Grâce à Tectum Garden, Joan travaille sur une variété de projets. Il cite en exemple «des jardins thérapeutiques pour des institutions sociales, comme l’Institut municipal pour personnes handicapées de Barcelone, des jardins d’entreprise pour offrir des espaces de détente aux employés ou pour produire des aliments utilisés dans les cantines». Il évoque également des collaborations avec des restaurants : « Dans un cas, les clients peuvent choisir de la laitue fraîche directement sur le toit, à quelques mètres de leur assiette. »
Inspirez-vous des autres villes européennes
Il déplore toutefois les obstacles réglementaires à Barcelone. « Contrairement à des villes comme Berlin ou Rotterdam, où il est possible de vendre des produits cultivés en ville, la réglementation de Barcelone, datant des années 1970, interdit la vente de produits agricoles urbains. »il explique.

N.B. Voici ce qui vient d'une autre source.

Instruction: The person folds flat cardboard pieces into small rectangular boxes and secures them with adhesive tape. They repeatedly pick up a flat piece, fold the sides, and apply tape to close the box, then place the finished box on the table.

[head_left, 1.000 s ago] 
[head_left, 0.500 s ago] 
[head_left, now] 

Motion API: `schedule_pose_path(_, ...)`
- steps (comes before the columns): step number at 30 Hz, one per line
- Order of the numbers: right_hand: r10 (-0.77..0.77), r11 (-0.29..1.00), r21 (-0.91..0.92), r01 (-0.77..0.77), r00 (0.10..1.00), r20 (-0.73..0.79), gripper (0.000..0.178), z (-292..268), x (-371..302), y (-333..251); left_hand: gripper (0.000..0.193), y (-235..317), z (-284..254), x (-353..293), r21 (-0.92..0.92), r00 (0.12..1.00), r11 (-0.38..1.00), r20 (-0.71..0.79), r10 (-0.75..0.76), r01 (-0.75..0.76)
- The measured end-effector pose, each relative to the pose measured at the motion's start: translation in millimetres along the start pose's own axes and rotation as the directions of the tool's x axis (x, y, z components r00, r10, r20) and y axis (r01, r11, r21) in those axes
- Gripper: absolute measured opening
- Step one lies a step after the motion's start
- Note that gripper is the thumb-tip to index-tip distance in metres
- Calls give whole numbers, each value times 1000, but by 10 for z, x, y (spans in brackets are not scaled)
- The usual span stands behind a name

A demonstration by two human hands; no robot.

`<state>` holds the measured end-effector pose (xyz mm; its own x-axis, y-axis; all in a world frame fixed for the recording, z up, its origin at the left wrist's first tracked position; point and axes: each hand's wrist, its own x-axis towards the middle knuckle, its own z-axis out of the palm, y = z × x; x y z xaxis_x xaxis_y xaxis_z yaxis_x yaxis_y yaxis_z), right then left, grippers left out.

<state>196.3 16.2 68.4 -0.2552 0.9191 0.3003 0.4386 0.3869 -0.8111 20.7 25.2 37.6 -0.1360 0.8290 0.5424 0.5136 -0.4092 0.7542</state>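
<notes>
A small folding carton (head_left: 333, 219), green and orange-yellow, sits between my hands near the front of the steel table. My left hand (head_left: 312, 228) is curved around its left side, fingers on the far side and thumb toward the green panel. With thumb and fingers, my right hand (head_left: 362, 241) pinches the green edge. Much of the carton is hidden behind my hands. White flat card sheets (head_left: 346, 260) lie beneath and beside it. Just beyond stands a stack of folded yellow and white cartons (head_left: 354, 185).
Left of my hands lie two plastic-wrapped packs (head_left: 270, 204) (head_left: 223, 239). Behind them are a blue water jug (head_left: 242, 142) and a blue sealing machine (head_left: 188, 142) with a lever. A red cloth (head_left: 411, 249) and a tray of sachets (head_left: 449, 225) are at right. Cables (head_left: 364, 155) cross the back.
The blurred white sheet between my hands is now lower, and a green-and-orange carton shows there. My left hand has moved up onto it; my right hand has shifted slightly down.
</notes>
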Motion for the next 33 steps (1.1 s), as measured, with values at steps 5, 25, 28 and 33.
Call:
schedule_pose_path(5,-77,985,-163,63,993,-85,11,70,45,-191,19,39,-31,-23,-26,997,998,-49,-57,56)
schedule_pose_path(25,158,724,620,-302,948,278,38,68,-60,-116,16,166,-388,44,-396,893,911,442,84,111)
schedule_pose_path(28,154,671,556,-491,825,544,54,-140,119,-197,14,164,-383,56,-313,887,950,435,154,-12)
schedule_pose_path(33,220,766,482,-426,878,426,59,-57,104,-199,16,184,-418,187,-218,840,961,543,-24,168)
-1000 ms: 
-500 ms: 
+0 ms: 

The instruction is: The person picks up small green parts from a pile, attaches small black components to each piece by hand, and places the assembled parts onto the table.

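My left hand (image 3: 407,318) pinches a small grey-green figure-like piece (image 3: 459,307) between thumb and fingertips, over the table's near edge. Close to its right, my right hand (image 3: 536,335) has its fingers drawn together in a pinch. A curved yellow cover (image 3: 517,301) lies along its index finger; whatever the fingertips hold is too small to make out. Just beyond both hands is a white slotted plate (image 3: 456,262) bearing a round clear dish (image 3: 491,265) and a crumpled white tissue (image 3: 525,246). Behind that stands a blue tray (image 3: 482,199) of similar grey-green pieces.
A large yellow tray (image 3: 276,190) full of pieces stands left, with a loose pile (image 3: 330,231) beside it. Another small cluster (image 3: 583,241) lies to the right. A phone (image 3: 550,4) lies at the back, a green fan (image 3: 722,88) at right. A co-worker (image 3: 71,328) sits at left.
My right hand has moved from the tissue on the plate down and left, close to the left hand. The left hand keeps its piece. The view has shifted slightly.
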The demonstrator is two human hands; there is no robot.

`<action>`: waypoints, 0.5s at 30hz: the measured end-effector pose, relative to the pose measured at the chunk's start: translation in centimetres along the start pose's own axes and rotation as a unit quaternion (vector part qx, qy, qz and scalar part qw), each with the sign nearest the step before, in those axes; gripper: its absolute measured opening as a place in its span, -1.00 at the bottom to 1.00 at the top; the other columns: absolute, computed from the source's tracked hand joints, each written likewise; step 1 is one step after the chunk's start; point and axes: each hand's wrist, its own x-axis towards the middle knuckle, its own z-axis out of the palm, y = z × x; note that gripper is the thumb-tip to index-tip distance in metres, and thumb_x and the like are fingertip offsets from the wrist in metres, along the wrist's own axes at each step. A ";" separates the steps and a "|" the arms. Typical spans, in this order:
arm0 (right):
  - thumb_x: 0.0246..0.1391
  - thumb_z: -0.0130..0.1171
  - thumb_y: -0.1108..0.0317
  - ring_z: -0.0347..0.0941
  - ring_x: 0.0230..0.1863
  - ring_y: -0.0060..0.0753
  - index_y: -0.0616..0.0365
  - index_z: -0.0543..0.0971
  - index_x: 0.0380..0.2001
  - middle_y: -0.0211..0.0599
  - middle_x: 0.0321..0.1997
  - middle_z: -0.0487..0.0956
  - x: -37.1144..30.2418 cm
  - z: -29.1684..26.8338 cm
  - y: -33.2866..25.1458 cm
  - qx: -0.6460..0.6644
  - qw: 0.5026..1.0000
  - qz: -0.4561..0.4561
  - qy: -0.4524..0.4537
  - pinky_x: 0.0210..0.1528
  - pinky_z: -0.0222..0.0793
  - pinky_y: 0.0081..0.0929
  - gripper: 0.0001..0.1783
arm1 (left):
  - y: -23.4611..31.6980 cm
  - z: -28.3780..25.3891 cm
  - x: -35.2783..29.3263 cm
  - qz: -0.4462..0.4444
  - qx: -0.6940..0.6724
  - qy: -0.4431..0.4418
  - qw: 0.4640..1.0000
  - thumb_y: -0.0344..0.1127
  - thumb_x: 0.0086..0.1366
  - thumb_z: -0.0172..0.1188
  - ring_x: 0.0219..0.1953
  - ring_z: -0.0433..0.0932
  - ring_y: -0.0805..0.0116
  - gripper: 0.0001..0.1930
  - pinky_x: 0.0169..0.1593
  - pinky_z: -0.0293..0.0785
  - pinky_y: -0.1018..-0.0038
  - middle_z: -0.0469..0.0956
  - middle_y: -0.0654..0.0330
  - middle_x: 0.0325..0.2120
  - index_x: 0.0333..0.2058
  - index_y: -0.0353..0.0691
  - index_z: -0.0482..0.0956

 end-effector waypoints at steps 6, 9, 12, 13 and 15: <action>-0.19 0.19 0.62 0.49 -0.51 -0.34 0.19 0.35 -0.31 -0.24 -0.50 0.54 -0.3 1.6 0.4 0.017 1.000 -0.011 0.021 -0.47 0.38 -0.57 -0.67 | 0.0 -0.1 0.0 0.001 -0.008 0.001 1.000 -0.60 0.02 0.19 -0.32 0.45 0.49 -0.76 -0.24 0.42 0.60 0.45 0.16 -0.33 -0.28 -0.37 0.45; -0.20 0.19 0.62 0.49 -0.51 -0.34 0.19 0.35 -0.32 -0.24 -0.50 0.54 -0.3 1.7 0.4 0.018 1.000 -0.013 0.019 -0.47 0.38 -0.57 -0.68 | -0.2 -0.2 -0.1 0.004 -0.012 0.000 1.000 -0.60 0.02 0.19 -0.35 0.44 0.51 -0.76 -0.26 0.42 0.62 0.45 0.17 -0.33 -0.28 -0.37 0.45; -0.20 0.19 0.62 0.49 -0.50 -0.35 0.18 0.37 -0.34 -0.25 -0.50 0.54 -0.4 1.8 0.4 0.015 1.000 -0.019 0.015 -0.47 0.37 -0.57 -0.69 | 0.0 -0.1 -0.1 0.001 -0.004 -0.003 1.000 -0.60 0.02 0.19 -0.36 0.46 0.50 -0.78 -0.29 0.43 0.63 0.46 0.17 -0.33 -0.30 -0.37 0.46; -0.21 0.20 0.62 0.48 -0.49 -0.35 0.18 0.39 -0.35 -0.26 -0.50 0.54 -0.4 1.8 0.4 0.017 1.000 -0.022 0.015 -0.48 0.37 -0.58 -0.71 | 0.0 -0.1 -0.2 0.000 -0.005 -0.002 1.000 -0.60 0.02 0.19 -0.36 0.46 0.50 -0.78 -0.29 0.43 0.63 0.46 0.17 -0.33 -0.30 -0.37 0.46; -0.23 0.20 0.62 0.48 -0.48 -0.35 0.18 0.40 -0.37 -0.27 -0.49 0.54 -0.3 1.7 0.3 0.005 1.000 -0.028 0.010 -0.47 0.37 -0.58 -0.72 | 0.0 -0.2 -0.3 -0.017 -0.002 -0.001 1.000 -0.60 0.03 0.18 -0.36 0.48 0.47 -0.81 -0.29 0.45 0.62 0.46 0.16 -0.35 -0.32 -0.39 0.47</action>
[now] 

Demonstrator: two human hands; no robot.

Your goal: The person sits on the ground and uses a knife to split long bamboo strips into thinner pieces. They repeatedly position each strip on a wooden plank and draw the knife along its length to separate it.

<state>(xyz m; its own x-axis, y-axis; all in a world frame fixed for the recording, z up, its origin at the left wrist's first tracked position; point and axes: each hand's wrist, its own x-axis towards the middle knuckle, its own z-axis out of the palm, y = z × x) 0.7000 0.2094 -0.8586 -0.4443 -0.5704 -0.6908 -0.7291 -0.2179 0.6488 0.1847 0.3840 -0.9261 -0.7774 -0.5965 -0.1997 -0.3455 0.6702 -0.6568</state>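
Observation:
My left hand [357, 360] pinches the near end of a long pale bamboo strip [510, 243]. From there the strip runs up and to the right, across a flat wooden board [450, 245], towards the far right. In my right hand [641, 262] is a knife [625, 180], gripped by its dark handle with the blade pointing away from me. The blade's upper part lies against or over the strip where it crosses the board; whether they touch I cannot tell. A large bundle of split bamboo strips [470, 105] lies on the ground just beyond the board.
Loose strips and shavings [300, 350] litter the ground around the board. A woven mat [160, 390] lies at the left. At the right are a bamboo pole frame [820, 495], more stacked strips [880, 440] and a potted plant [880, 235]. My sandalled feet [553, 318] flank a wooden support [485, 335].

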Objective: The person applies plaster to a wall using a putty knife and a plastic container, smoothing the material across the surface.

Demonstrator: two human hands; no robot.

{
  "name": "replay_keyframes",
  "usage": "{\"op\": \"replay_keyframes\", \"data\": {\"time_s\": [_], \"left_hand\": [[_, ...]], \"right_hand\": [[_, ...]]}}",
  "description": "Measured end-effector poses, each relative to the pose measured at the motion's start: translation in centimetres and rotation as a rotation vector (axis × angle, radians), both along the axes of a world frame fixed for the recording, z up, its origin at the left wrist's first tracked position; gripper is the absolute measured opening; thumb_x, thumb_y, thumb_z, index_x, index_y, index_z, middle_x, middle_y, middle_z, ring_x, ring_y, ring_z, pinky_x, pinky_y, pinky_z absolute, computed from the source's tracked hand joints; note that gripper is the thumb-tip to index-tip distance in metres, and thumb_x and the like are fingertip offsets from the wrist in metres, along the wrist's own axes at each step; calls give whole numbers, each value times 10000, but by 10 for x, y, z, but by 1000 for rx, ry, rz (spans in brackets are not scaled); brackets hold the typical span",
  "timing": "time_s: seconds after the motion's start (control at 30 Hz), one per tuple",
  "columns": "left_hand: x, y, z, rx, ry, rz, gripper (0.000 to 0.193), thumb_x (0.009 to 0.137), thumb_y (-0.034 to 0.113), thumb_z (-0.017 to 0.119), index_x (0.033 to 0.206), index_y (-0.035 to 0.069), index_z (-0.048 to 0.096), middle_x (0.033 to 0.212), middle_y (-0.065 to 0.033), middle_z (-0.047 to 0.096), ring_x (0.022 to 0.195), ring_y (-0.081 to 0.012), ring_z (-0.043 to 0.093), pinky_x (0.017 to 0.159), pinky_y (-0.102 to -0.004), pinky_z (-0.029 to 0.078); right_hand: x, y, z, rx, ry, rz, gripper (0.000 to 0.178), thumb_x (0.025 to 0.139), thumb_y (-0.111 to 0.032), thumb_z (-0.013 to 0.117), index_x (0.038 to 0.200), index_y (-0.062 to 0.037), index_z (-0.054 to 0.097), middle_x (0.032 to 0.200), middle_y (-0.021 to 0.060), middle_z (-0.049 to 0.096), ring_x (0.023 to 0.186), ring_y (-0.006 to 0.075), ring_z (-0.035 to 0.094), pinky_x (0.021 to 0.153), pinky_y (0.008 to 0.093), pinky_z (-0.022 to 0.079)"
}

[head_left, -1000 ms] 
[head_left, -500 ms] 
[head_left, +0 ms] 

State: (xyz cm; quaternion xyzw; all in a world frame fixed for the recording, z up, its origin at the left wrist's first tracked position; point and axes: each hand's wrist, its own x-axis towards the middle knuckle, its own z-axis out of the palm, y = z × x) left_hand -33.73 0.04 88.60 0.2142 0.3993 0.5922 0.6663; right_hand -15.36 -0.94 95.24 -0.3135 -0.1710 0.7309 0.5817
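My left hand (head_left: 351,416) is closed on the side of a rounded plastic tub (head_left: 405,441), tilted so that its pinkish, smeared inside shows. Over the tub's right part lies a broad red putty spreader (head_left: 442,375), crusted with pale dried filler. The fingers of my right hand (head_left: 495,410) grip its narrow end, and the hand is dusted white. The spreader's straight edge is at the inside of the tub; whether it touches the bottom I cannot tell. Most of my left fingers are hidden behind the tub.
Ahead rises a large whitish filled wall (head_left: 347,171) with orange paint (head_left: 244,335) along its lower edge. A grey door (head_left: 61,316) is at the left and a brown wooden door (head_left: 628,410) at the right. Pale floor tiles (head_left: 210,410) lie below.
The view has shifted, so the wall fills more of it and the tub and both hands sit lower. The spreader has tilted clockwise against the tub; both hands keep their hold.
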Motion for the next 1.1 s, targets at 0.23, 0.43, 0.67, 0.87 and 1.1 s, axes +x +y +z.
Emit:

Il s’indigne également du paradoxe : « Des produits chimiques toxiques peuvent être fabriqués et vendus en ville, mais pas les tomates cultivées sur un toit. »
Pour le chercheur, l’agriculture urbaine présente néanmoins de nombreux avantages. Il explique que cela améliore le bien-être des habitants, réduit l’effet d’îlot de chaleur grâce aux toits verts, limite le transport des denrées alimentaires et réduit les déchets d’emballage et les pertes de stockage. « Les cultures locales favorisent aussi une alimentation plus respectueuse des saisons et de l’environnement »précise-t-il.
Pour l’avenir, il espère que Barcelone adoptera une approche plus favorable. « À Rotterdam, par exemple, toute nouvelle construction ou rénovation doit inclure une initiative en matière d’eau, d’énergie ou d’alimentation sur le toit. À Barcelone, cela reste facultatif et dépend des autorisations”il regrette. Il suggère également que la ville pourrait envisager des subventions similaires à celles accordées aux panneaux solaires.
« Nous sommes optimistes et pensons qu’avec le soutien de l’administration et des citoyens, ces projets se développeront davantage dans les années à venir »conclut-il.